Consistency is king but also lifting heavy enough where you barely can get what you’re supposed to get that day is just as big. I have a buddy who went on a hardcore clean diet and lost a ton of weight but only works out with push-ups and bands. He’s definitely healthy but looks like he just got out of a refugee camp. At our age you can’t afford to lose the muscle you have because it’s too damn hard to get back.
This post was edited on 2/10/26 at 7:51 am
Posted on 2/10/26 at 11:19 am to SquatchDawg
quote:
I have a buddy who went on a hardcore clean diet and lost a ton of weight but only works out with push-ups and bands. He’s definitely healthy but looks like he just got out of a refugee camp.
Lol, noted
Posted on 2/12/26 at 10:48 am to NatalbanyTigerFan
This is a terrible workout routine. Join a gym and do compound exercises. Doing all arms isn't going to do anything for you.

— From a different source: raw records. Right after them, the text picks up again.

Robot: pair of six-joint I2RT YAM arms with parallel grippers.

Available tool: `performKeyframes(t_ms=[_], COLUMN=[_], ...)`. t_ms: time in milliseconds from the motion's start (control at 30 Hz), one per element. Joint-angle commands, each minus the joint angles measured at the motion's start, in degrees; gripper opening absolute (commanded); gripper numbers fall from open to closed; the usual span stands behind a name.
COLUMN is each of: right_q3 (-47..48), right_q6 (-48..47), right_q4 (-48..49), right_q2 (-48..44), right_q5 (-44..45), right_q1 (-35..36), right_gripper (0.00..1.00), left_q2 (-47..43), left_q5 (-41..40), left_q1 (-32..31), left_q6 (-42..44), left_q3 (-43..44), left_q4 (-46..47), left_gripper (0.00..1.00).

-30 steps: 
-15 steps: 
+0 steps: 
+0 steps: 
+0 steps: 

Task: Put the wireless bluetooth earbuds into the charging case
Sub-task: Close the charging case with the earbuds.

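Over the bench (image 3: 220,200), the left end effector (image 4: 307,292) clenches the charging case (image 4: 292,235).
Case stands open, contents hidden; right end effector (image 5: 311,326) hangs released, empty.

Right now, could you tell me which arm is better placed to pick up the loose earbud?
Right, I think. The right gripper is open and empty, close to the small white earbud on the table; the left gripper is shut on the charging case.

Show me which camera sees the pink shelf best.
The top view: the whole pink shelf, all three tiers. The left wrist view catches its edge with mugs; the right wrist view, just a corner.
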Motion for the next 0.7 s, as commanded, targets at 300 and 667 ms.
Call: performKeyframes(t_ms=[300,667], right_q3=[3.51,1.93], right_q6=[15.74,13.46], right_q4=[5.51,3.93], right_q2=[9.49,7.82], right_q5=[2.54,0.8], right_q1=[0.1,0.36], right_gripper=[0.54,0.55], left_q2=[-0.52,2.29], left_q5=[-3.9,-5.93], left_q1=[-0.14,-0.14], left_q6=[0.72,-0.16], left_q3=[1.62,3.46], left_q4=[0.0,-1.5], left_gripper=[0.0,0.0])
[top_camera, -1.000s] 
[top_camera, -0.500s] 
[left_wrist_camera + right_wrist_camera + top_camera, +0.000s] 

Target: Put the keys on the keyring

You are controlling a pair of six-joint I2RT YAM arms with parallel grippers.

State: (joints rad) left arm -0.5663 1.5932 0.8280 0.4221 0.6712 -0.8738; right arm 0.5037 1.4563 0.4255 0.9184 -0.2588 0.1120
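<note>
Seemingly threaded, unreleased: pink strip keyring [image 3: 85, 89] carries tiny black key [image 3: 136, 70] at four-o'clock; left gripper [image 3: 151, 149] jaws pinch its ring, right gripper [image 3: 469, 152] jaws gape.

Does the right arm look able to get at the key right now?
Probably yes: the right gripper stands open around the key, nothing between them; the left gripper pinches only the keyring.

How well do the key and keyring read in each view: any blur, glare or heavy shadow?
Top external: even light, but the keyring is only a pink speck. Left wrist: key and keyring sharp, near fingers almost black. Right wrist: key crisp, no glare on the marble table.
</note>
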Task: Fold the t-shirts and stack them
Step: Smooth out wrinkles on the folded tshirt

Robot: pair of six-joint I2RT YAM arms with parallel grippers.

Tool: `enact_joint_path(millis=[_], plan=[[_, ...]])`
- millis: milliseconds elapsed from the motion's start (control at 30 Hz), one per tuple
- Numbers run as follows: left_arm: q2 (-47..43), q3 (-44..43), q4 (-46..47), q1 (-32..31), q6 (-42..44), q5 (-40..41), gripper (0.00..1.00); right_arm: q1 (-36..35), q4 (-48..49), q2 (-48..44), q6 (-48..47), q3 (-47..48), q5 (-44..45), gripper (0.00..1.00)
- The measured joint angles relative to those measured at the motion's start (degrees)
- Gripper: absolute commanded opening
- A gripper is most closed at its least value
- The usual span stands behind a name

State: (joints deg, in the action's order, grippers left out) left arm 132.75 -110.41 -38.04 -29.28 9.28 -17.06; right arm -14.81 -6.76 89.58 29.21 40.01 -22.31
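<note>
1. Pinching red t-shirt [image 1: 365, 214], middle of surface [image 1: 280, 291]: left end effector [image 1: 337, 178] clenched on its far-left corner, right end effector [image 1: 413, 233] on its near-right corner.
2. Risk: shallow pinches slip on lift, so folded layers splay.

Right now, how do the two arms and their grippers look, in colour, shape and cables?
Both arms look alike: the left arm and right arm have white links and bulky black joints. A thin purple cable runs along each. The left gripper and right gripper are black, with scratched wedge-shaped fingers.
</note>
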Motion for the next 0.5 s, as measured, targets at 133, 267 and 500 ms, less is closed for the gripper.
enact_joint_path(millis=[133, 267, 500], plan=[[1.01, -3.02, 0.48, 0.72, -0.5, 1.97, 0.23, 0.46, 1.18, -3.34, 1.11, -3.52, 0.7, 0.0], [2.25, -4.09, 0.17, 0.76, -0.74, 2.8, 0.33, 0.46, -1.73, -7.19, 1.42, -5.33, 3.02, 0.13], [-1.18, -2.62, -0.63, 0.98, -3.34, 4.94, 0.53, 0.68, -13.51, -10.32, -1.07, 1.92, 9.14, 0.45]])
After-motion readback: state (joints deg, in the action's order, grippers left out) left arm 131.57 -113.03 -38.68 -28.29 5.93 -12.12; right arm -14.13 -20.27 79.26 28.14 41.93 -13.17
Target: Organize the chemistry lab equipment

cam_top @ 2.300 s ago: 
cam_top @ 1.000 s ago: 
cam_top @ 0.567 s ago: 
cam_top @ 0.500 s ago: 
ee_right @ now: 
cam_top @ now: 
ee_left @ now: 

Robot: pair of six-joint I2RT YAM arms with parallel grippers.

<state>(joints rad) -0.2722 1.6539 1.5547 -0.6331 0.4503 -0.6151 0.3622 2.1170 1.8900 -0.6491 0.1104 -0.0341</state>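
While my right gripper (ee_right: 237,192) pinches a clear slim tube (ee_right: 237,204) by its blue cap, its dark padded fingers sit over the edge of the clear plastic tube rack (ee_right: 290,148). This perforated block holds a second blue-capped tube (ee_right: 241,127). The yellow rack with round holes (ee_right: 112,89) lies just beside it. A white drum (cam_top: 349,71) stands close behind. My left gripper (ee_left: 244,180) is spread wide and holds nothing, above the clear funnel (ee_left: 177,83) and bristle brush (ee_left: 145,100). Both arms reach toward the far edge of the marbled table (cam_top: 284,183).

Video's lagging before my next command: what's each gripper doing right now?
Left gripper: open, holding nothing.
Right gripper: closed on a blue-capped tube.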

Posted on 2/18/26 at 10:28 am to NatalbanyTigerFan
Do not work out the same muscle group more than once or twice per week. You can do just about anything thing you need to just with body weight movements.
Posted on 2/19/26 at 10:27 am to greenbean
quote:
Do not work out the same muscle group more than once or twice per week.
My routine for the past 2 weeks:
Monday
Back/Biceps/Abs
Bicep curls 3 x 10 70lbs curl bar
Hammer curls 3 x 10 30lb DB
DB Rows 3 x10 30lb DB
High Pull 3 x10 70lbs curl bar
DB Bent over Rows 3x10 30lb DB
Side bends 3 x 10 DB
Cross chops 3x 10 DB
Tuesday
Rest
Light cardio
Wednesday
Chest /Tris/Shoulders
Floor Press 3 sets of 10 Curl bar
Tricep Extensions 3 sets of 10 DB
Arnold Press 3 sets of 10 DB
Thursday
Rest
Lite cardio (1.5 mile walk)
Friday
Legs
Goblet squat 4 sets of 10 30lb DB
Calef Raises 4 sets of 25
Saturday/Sunday
Lite cardio
Rest
Also, I fast for 20 hours each day and then eat ground beef/turkey with cottage cheese before my workouts
Post workout is 2 boiled eggs and Oikos Pro yogurt cup.
Plenty of water and no food after 6pm.